The lines to copy are those with "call" in them. Pull each one from the entries below.

:::::

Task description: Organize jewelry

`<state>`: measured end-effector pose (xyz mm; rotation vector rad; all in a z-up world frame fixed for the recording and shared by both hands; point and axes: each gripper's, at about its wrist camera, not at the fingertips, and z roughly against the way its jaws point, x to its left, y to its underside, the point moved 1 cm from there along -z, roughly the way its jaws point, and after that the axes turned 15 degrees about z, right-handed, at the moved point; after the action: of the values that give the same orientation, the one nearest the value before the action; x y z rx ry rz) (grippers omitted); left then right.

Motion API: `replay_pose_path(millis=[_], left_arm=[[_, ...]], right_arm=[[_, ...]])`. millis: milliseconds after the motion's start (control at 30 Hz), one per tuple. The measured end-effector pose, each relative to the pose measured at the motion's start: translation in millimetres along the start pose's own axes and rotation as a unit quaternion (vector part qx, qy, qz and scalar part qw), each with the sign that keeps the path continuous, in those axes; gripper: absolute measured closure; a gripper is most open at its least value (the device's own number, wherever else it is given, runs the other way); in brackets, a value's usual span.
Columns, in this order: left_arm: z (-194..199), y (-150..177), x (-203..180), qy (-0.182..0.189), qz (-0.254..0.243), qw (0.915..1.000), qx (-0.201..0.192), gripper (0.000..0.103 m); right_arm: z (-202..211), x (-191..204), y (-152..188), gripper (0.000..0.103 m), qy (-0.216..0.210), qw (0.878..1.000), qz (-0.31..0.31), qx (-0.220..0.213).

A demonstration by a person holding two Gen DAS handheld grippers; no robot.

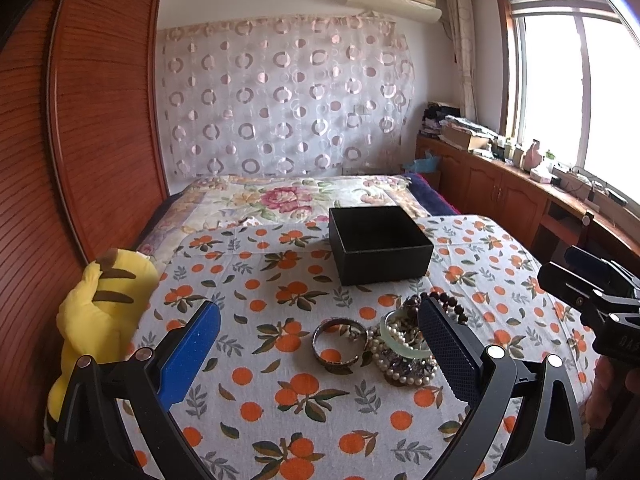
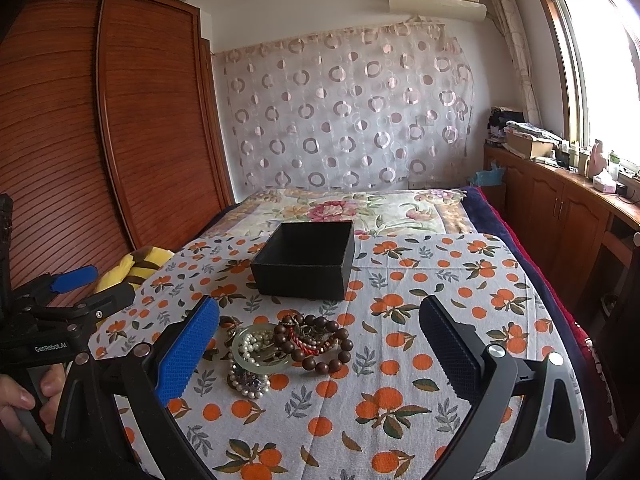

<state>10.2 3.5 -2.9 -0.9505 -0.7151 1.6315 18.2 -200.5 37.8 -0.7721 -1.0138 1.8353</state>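
A pile of jewelry [image 1: 404, 344] lies on the orange-print cloth: pearl strands, a pale green bangle, brown wooden beads [image 2: 320, 340]. A dark metal bangle [image 1: 338, 342] lies just left of the pile. An open, empty black box [image 1: 378, 242] stands behind them; it also shows in the right wrist view [image 2: 306, 258]. My left gripper [image 1: 320, 312] is open, above the cloth, with the bangle and pile between its fingers. My right gripper [image 2: 320, 312] is open over the pile. Neither holds anything.
A yellow striped plush toy [image 1: 100, 308] lies at the cloth's left edge beside a wooden wardrobe [image 1: 92, 120]. A floral bedspread [image 1: 288, 196] lies behind the box. Wooden cabinets with clutter [image 1: 520, 168] run along the right under a window.
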Motion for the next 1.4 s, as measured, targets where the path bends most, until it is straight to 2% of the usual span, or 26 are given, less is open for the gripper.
replay_pose_path(millis=[467, 700, 833, 933, 1167, 1200, 1267, 1333, 1400], left_arm=[[-46, 27, 21, 0.009, -0.001, 0.9969, 0.078, 0.008], [-69, 34, 19, 0.028, -0.013, 0.9933, 0.112, 0.008], [-85, 36, 17, 0.036, -0.021, 0.9898, 0.137, 0.008], [-95, 33, 21, 0.051, -0.009, 0.9866, 0.155, 0.022], [-124, 28, 27, 0.050, -0.004, 0.9821, 0.182, 0.060], [-127, 28, 27, 0.048, -0.002, 0.9816, 0.185, 0.067], [-134, 28, 27, 0.047, -0.004, 0.9804, 0.192, 0.073], [-141, 28, 28, 0.041, -0.008, 0.9799, 0.195, 0.076], [-145, 29, 28, 0.040, -0.010, 0.9791, 0.199, 0.087]], right_arm=[[-34, -8, 35, 0.003, -0.027, 0.999, 0.005, 0.028], [-56, -8, 55, 0.020, -0.044, 0.997, 0.015, 0.055], [-65, -6, 64, 0.021, -0.052, 0.996, 0.020, 0.069], [-70, -4, 69, 0.021, -0.056, 0.995, 0.022, 0.080], [-77, 0, 73, 0.022, -0.066, 0.993, 0.030, 0.093], [-77, 0, 73, 0.024, -0.068, 0.993, 0.031, 0.094], [-79, 1, 74, 0.030, -0.075, 0.992, 0.034, 0.100], [-82, 2, 72, 0.037, -0.085, 0.990, 0.037, 0.105], [-84, 4, 68, 0.043, -0.093, 0.989, 0.044, 0.108]])
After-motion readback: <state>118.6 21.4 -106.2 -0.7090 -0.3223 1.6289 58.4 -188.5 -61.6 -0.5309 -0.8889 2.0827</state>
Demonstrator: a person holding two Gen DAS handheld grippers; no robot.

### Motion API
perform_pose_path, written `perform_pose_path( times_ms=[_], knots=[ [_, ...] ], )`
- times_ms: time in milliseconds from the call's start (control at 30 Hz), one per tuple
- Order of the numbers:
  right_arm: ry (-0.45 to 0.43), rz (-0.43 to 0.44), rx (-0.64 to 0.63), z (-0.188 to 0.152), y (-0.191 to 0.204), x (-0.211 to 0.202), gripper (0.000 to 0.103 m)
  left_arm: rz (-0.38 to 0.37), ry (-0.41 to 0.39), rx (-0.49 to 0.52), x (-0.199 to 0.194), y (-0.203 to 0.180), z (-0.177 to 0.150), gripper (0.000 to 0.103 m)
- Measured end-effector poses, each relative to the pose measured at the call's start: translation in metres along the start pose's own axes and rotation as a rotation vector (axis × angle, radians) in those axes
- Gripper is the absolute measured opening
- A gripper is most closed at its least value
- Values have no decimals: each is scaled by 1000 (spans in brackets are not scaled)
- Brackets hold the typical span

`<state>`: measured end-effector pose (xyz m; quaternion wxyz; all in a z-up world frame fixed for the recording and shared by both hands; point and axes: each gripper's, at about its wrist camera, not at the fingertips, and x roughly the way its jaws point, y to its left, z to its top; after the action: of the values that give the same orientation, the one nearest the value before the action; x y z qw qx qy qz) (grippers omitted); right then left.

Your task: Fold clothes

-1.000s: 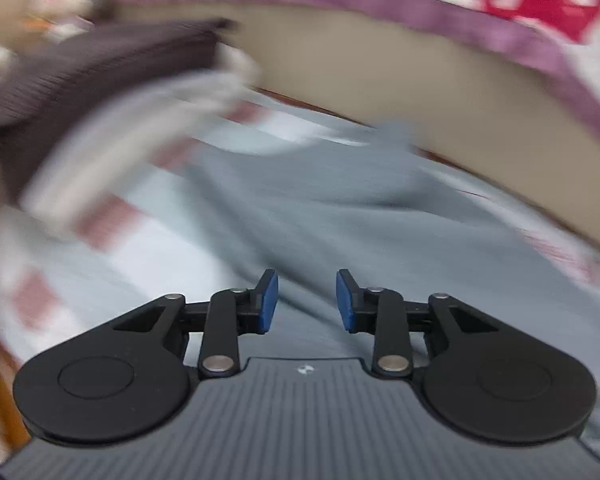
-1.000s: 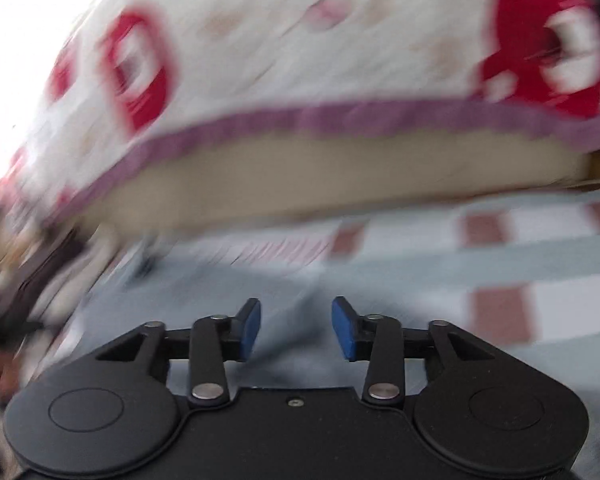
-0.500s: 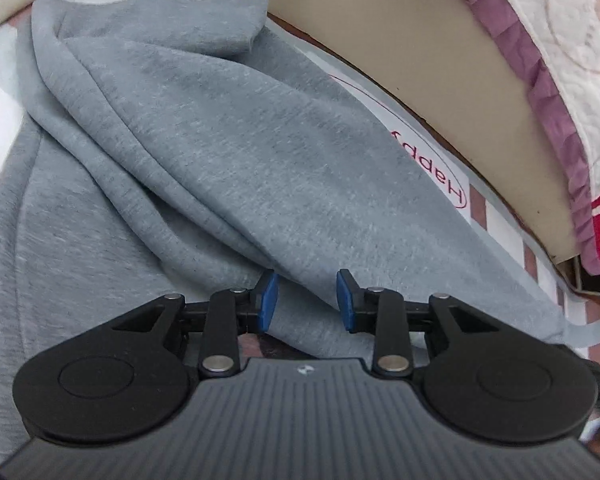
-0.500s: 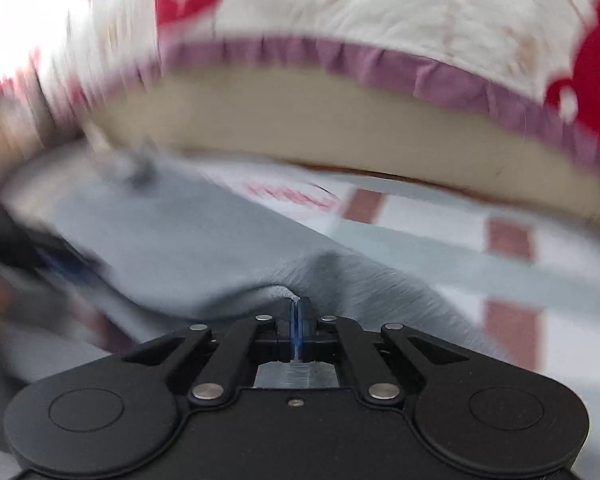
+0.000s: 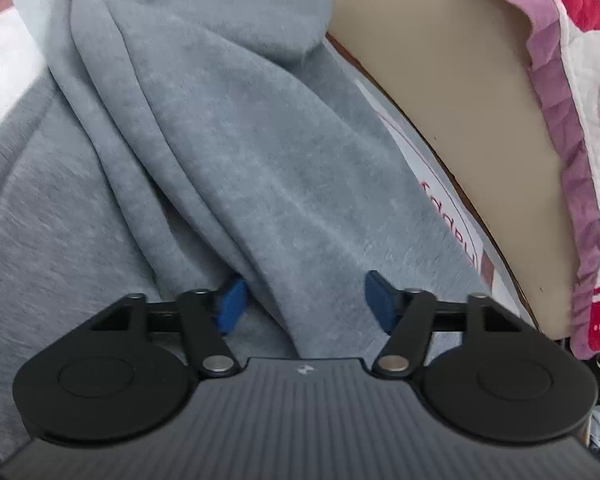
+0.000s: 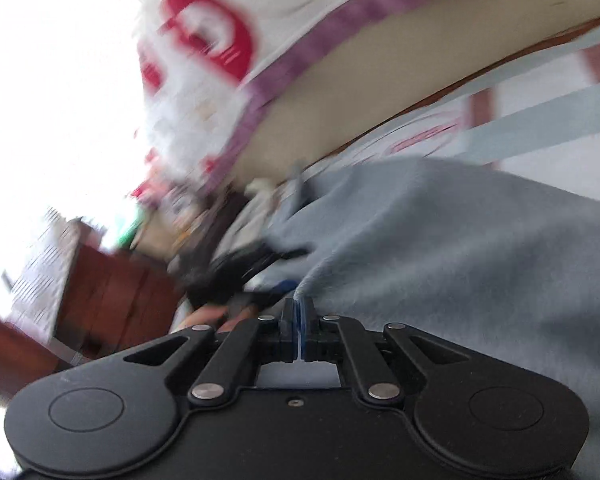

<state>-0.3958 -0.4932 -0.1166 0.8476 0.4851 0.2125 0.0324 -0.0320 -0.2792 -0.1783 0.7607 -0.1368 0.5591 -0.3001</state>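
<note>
Checked cloth [image 5: 4, 80] covers the surface where the grey garment [image 5: 260, 168] lies, its long folds running diagonally. Left claw [image 5: 304, 304] is opening, fabric between. Right claw [image 6: 299, 316] seems clamped on the garment's edge.

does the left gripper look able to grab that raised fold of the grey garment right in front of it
Probably yes. The left gripper has its jaws opening, with the fold of the grey garment already between them and nothing else in the way.
</note>
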Motion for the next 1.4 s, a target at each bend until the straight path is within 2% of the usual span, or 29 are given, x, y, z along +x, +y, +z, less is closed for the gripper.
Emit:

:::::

Task response -
- times_ms: time in milliseconds from the call's start (control at 30 Hz), one per tuple
- Measured end-effector poses, each relative to the pose measured at the call's start: translation in metres along the start pose's own axes and rotation as a rotation vector (axis × angle, radians) in those axes

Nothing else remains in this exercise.